Chevrolet wasn’t the first to have this idea. In fact, similar designs had been used in other parts of the world for decades. The Ford Ranchero was the first to make waves in the 1930s by finding popularity in Australia, but the El Camino was the first of its kind to make an impact on the American market.

With inspiration taken from previous models that had found success overseas, Chevrolet released vehicle with the intention of creating the ideal cross between a truck’s power and a sedan’s drivability.

As mentioned, the model eventually went on to become a cult classic, but just as many other cult classics that weren’t recognized in their time, the El Camino was almost dead on arrival. Chevrolet discontinued the El Camino after just two years of lackluster sales.

It wasn’t until 1964 that Chevrolet decided to release a newer, heftier version using the new Chevelle platform. By the late ’60s and early ’70s, the SS engine transformed the El Camino into one of the United States’ most popular versions of the classic muscle car.

For more than a decade, it continued to appeal to muscle car enthusiasts enthralled by its unique style, but it was a short-lived reign.
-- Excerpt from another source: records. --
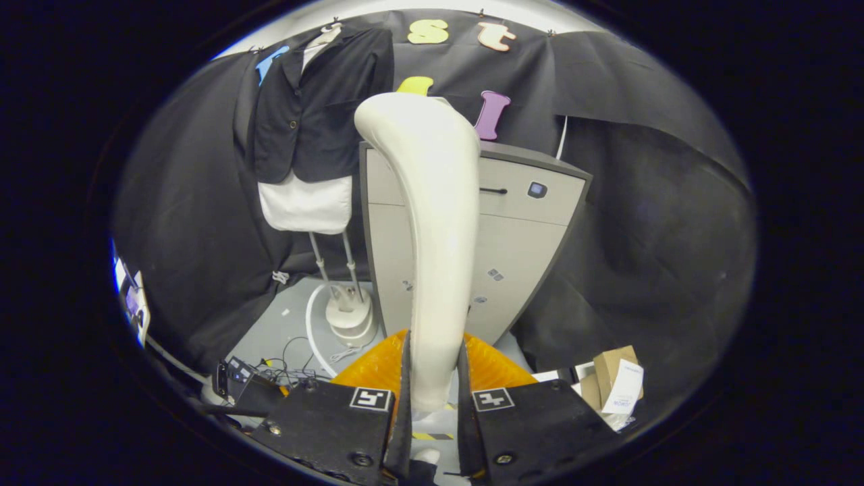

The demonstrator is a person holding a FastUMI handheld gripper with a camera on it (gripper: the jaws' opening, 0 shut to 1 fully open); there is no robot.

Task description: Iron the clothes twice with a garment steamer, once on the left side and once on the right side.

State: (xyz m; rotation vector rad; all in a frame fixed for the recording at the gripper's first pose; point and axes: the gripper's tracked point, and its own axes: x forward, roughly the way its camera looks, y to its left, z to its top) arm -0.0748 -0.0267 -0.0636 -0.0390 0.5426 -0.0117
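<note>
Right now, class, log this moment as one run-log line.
gripper: shut on steamer handle | jacket: hanging on stand, beyond fingers, apart from steamer | cabinet: behind handle | ironing: not yet begun

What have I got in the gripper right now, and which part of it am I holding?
The garment steamer. The gripper is shut on the lower end of its cream handle, one finger pressing each side; the curved head rises beyond the fingers.

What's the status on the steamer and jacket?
Tongs shut on the cream curved plastic steamer handle. Black jacket over white shirt hangs beyond, not yet touched. Grey metal cabinet stands behind the handle, beside the jacket.
</note>
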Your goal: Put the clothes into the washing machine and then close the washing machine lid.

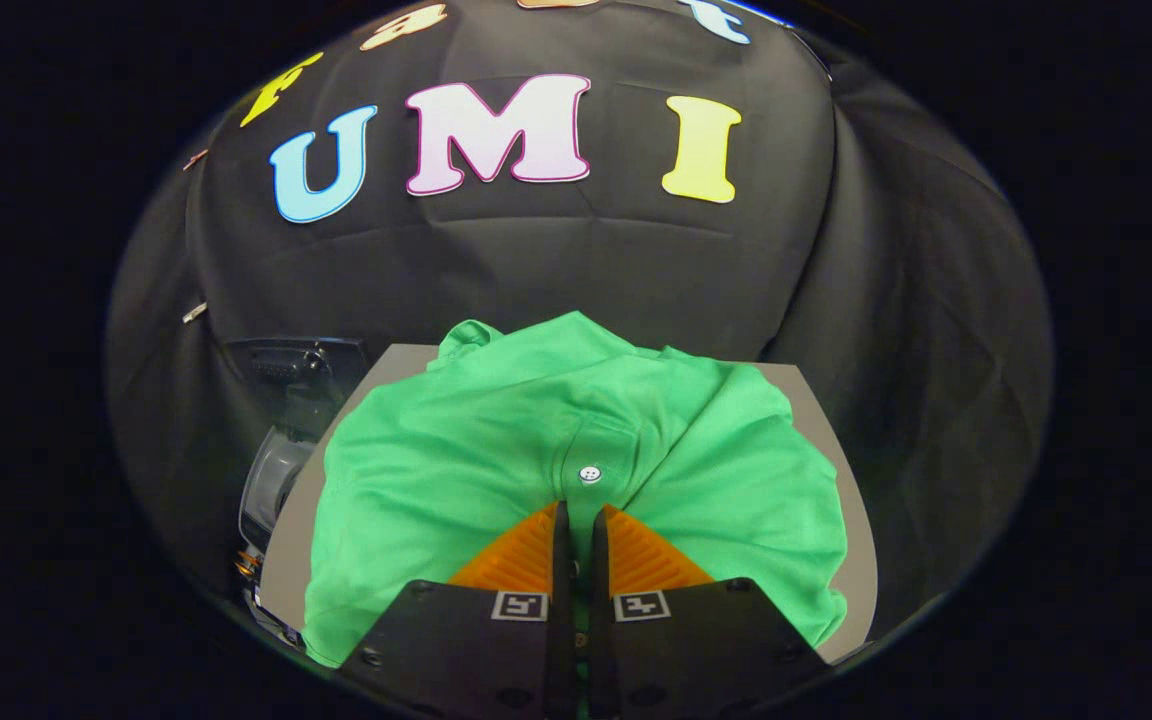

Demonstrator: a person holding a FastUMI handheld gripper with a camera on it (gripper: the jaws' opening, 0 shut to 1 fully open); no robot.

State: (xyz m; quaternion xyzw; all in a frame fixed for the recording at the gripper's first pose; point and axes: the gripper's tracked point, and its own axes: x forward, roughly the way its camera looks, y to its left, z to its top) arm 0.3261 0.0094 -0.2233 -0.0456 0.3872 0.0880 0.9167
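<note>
A bright green shirt with a small white button hangs spread in front of me, draping down over a grey table top. My gripper is shut on a fold of the shirt just below the button, with cloth pinched between both fingers. The fabric bunches up around the fingertips and falls away to both sides. Left of the table and lower down stands the washing machine, a grey rounded body with a dark lid part raised behind it; the shirt hides part of it.
The black cloth wall of the booth rises close behind the table and wraps round both sides. The table's right edge runs down beside the shirt. Small coloured parts show low at the washing machine's base.
</note>
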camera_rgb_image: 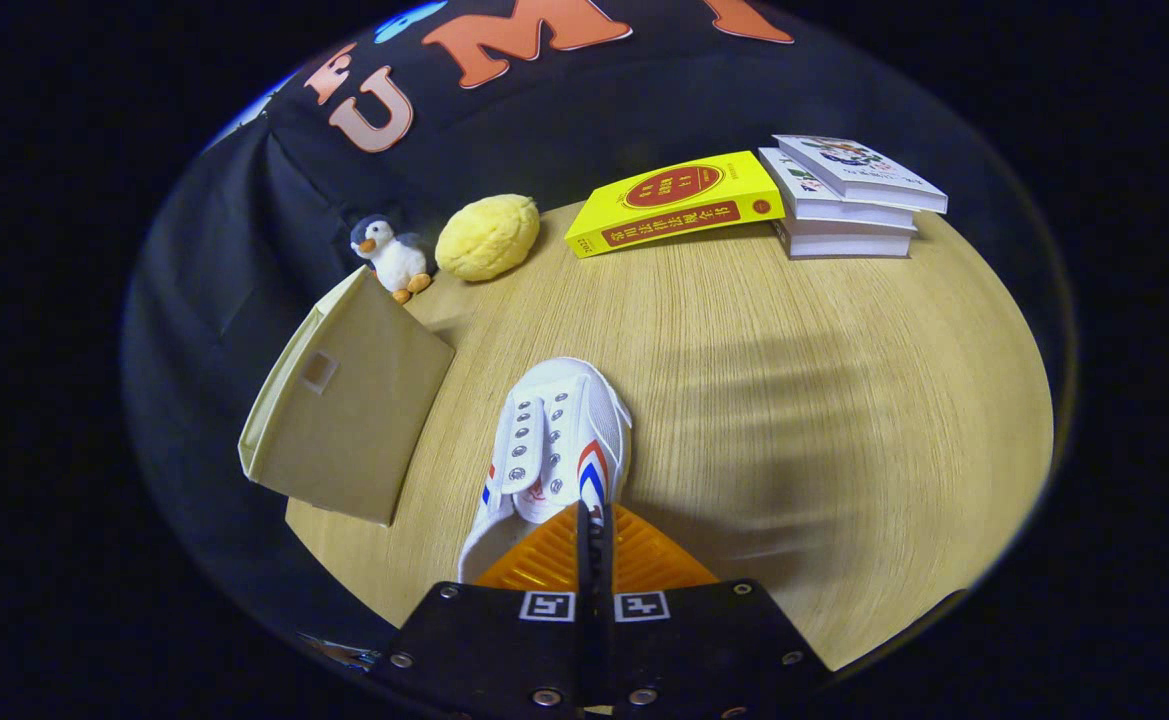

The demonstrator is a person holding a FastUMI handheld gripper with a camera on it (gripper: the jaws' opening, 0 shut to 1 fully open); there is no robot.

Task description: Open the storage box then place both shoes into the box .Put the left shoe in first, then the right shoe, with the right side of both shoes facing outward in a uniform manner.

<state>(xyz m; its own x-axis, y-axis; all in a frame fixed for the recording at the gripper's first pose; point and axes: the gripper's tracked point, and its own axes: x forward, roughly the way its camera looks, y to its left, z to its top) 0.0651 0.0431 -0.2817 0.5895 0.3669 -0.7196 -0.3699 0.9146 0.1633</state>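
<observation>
A white canvas shoe (556,440) with red and blue side stripes points away from me, toe toward the table's middle. My gripper (592,518) is shut, its two fingers pressed together on the rim of the shoe's opening at the heel end. The heel itself is hidden behind the fingers. I cannot tell whether the sole rests on the table or hangs just above it. The beige storage box (344,410) stands to the left of the shoe at the table's edge, its broad face with a small window patch turned toward me. No opening shows on it.
On the wooden table (794,400), beyond the box, sit a small plush penguin (391,257) and a yellow lemon-shaped plush (488,236). A yellow book (674,203) leans against a stack of white books (844,195) at the far side.
</observation>
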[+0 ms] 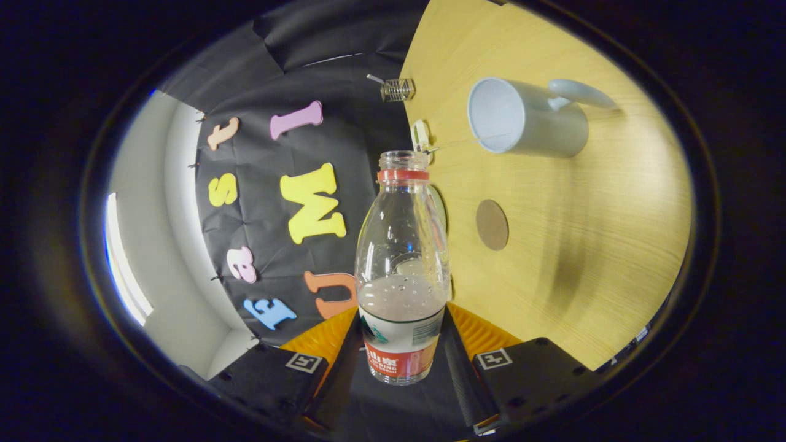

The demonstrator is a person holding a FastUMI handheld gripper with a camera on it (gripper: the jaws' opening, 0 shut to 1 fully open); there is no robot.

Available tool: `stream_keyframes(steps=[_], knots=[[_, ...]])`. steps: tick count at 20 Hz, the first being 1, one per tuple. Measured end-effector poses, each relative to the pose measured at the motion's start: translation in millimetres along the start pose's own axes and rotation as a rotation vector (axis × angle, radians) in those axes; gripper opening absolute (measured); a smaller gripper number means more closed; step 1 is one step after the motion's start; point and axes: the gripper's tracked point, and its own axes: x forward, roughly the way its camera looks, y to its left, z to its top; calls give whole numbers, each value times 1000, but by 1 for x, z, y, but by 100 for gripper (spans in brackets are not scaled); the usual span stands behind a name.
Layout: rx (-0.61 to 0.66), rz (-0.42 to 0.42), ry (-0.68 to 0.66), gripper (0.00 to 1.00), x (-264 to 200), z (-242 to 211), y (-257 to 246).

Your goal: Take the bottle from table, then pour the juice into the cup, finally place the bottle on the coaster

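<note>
A clear plastic bottle (402,270) with no cap, a red neck ring and a white and red label sits between my fingers, with my gripper (402,344) shut on its lower body. Liquid fills about its lower third. The view is rolled, so the wooden table (589,245) stands like a wall beside the bottle. A pale grey cup (522,120) with a handle stands on that table beyond the bottle's mouth, its opening facing me. A round brown coaster (492,224) lies on the table between the cup and the bottle.
A small clear object (398,89) and a white clip (420,136) sit at the table's far edge by the black cloth wall. A white wall with a bright window strip (126,264) lies beyond the cloth.
</note>
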Motion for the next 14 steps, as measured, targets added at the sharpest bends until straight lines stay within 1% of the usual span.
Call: stream_keyframes(steps=[3, 14], knots=[[5, 3, -4, 76, 8, 2, 7], [31, 0, -13, 76, 12, 10, 11]])
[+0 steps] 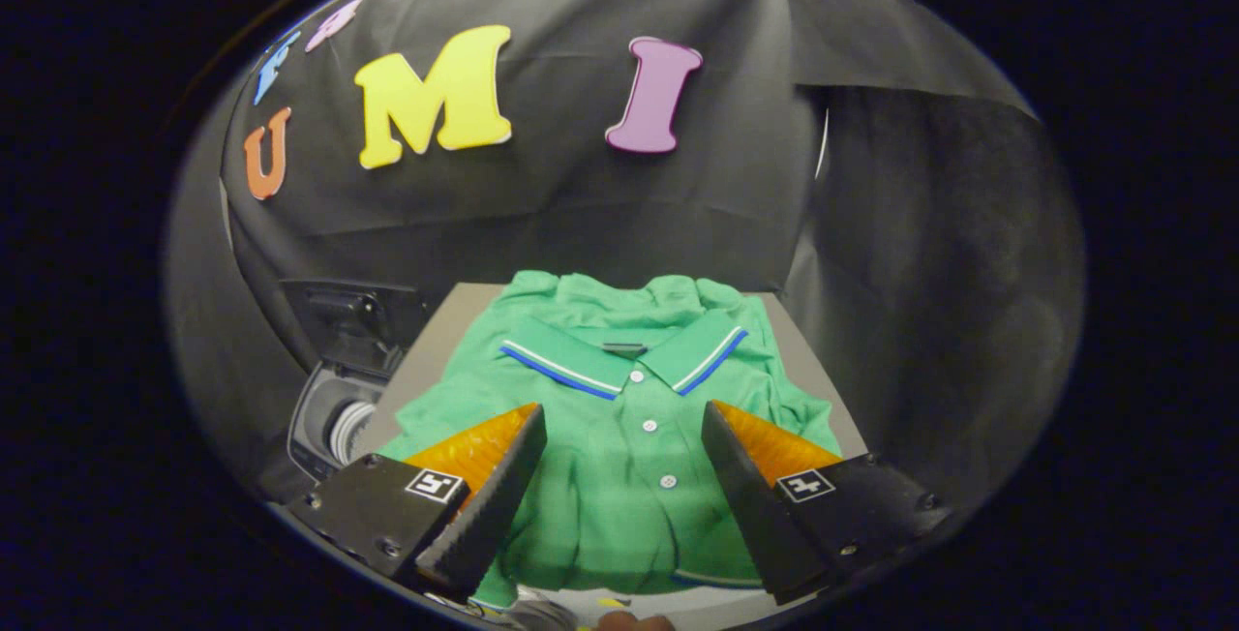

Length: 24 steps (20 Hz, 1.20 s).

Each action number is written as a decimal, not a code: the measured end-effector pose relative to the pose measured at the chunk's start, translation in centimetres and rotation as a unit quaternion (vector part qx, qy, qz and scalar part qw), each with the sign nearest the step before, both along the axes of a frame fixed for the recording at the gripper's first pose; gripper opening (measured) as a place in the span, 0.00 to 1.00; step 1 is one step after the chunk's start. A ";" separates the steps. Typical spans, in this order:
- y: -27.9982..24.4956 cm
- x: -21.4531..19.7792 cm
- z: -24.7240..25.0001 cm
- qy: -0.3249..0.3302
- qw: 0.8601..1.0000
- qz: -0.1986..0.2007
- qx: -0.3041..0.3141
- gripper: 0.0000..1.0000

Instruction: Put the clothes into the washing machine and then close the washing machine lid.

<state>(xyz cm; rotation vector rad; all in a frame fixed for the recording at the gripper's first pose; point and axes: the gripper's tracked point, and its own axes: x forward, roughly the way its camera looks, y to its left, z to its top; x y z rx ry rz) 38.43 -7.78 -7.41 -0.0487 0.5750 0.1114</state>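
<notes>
A green polo shirt [619,389] with a blue-and-white striped collar and white buttons lies spread on a grey table [455,321]. My gripper [624,418] hovers over the shirt's button placket, fingers wide apart with nothing pressed between them. To the left of the table, lower down, sits the washing machine [334,423], its lid [348,316] raised and the drum opening showing.
The black cloth wall rises right behind the table and wraps round on the right side. Bare table surface shows at the shirt's right edge [813,360]. A small strip of pale surface lies below the shirt's hem, near the fingers' bases.
</notes>
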 end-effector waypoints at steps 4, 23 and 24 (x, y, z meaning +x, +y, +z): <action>0.0 -0.5 -2.5 0.061 0.998 0.021 -0.027 1.00; 0.7 -0.2 3.0 0.083 0.989 0.006 0.121 0.05; 0.8 -0.4 4.5 0.064 0.990 0.008 0.122 0.05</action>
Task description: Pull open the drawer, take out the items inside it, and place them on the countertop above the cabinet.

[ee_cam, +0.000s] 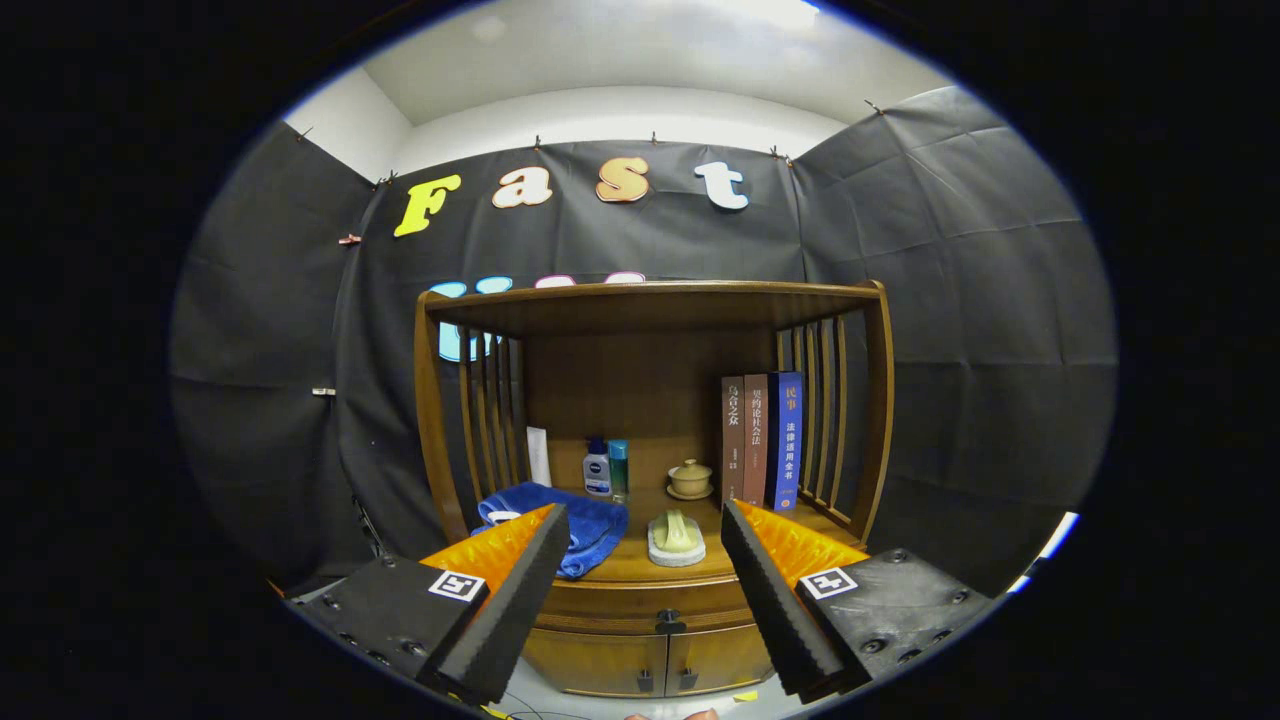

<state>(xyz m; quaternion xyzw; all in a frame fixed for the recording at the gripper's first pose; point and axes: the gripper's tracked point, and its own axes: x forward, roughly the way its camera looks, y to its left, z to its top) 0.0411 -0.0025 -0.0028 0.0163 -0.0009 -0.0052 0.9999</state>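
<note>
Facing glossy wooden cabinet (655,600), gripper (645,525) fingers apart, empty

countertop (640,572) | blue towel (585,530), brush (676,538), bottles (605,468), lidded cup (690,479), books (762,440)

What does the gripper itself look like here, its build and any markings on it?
The gripper has two long wedge-shaped fingers with ribbed inner faces, standing open. Each sits on a dark blocky mount with screw heads and carries a square black-and-white tag.
</note>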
In reality, the demand for a pickup-truck/sedan crossover was not nearly enough to save it from its demise. Chevrolet discontinued the El Camino in 1987, killing an under-appreciated beauty but paving the way for its future cult status. 

So, car or truck?

First and foremost, the El Camino is a truck. Early Chevrolet manuals commonly referred to it as “the sedan pickup.” You can see why, with a cargo capacity of 1,150 pounds and a bed volume of about 34 cubic feet.

It was a purpose-built vehicle first and foremost, intended to carry heavy cargo and haul more weight than any passenger car ever could. While the question may understandably confound many at first glance, Chevrolet made the answer clear ever since it was first released alongside 13 other truck and van models. The El Camino is a genuine pickup built to be something more.

With this matter settled, the car-like qualities of the El Camino are definitely what makes the vehicle unique. The original late ’50s model was built on the Impala body, while later versions were built on the Chevelle. It featured cat’s eye taillights, stylish rear fins, and according to ads, it rode and handled like a convertible.

With the addition of SS engines in later models, the El Camino was given the “muscle car” status that carried its name and image into pop culture. Though not a true muscle car per se, the term perfectly demonstrates why people today still love this vehicle.

It’s a sedan style pickup truck that’s fit for leisure driving and heavy lifting. It’s a vehicle that stands out in American culture and history, that’s both powerful and stylish, and that hasn’t been replicated since.